Development of the Greater Manchester Flexible Jobs Index 2021
Supporting the development of GMCA's Good Employment charter by assessing if flexible work is being offered by employers in the region
Using their IGN implementation advice, the Greater Manchester Combined Authority (GMCA) have been working with Timewise to develop a flexible jobs index for the city region. Timewise are a flexible working consultancy who stimulate action to grow a quality two-way flexible employment landscape – a key component of Mayor Andy Burnham's Good Employment Charter. The Good Employment Charter already provides a range of support and guidance to employers to help ensure workers don’t have to choose between flexibility and security in work, thereby enhancing diversity and inclusion and encouraging fair pay.
The Greater Manchester Flexible Jobs Index 2021 provides new insight into the extent to which flexible work is being offered in practice, and how open employers really are to all aspects of flexible working at the point of hire. Flexible hiring across location, hours, and part time work, is a key factor in driving structural change in regional jobs markets in order to build an inclusive economic recovery from the pandemic and ensure fuller participation in the labour market.
Key Steps
The Combined Authority began by working with experts at Timewise to carry out analysis into where new jobs are being created in the city region, across which sectors, salary levels, and local authorities, and crucially to what extent the experience of the last 2 years has had on employers’ openness to advertise jobs as open to flexible working at the point of hire. The ratio of flexible job vacancies against all advertised vacancies in Greater Manchester for 2021 was then mapped out.

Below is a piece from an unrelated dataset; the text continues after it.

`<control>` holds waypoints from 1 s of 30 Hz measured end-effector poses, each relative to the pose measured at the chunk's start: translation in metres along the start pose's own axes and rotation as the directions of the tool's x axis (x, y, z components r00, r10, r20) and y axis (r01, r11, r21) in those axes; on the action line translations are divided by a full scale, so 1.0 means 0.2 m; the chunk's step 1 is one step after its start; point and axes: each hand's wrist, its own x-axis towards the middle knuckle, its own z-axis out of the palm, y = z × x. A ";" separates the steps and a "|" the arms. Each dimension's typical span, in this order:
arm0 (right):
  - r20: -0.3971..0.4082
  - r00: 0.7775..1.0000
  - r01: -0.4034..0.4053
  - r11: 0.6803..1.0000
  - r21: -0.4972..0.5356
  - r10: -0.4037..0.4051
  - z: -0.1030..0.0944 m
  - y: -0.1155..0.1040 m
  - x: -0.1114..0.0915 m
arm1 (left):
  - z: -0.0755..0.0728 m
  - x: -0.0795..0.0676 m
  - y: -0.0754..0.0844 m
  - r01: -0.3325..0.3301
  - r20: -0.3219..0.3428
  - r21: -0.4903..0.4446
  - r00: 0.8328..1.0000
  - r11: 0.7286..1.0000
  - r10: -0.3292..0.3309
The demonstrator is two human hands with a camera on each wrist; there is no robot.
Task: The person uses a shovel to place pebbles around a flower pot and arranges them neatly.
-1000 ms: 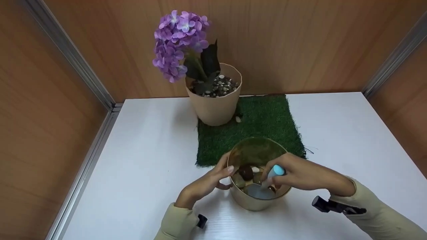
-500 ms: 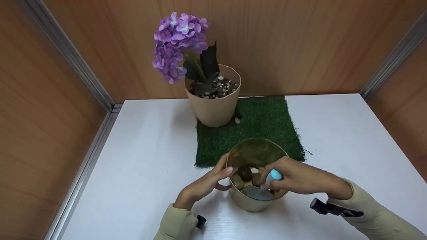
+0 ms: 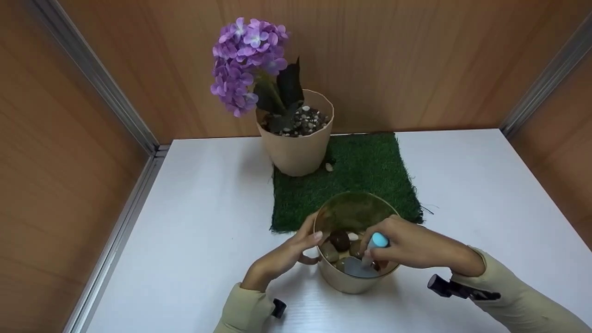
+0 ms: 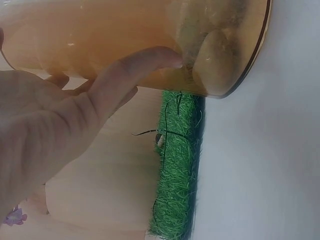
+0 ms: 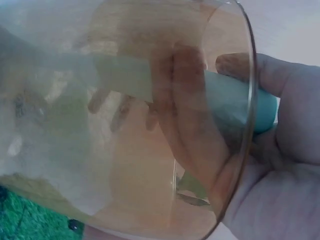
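An amber see-through bowl (image 3: 342, 283) stands on the white table, holding several smooth stones (image 3: 340, 240), one dark brown, and a small white pebble (image 3: 353, 236). My left hand (image 3: 286, 253) cups its left side, thumb near the rim. In the left wrist view a finger (image 4: 135, 67) lies along the outer wall, close to a stone inside. My right hand (image 3: 411, 243) reaches over the right rim and grips a small trowel (image 3: 379, 240) by its pale handle with a turquoise end. Its flat grey blade is down among the stones. The right wrist view shows curled fingers (image 5: 185, 95) through the wall.
Behind the bowl lies a green artificial grass mat (image 3: 370, 166). A beige pot (image 3: 296, 157) with a purple flower (image 3: 249, 55) and gravel stands on its back left. A small pebble (image 3: 329, 167) lies beside the pot. Wooden panels (image 3: 416, 64) enclose the table.
My right hand has moved slightly left with the trowel, whose handle end has shifted a little left and down. My left hand keeps its place on the bowl.
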 end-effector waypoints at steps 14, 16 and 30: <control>-0.053 0.998 -0.022 1.000 0.008 0.022 0.00 0.00 0.02 | 0.00 0.00 0.00 0.019 -0.011 -0.013 1.000 1.000 -0.019; -0.031 0.999 -0.017 1.000 0.015 0.017 0.00 0.00 0.02 | 0.00 0.00 0.00 0.025 -0.013 -0.017 1.000 1.000 -0.026; 0.111 0.987 0.120 0.991 -0.053 -0.113 -0.04 0.00 -0.01 | 0.00 0.00 0.00 0.008 0.004 -0.003 1.000 1.000 -0.008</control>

With input from the GMCA, Timewise has produced a report on these findings, including a practical toolkit to translate their recommendations into action. The report will be published with new and unique insight in Spring 2022, alongside a webinar for stakeholders in the region and a blog to highlight findings. By shining a light on the chasm between the demand for flexible working and the opportunities available in Greater Manchester, the outcome of the project will be to encourage employers in the region to respond to the data and insight by designing, advertising, and recruiting more flexible roles, and signing up to the Mayor's Good Employment Charter to receive practical support. It is also envisioned that the recommendations will be used to affect policy change on the part of policymakers, thereby playing a role in influencing the employment and skills landscape nationally as well as locally.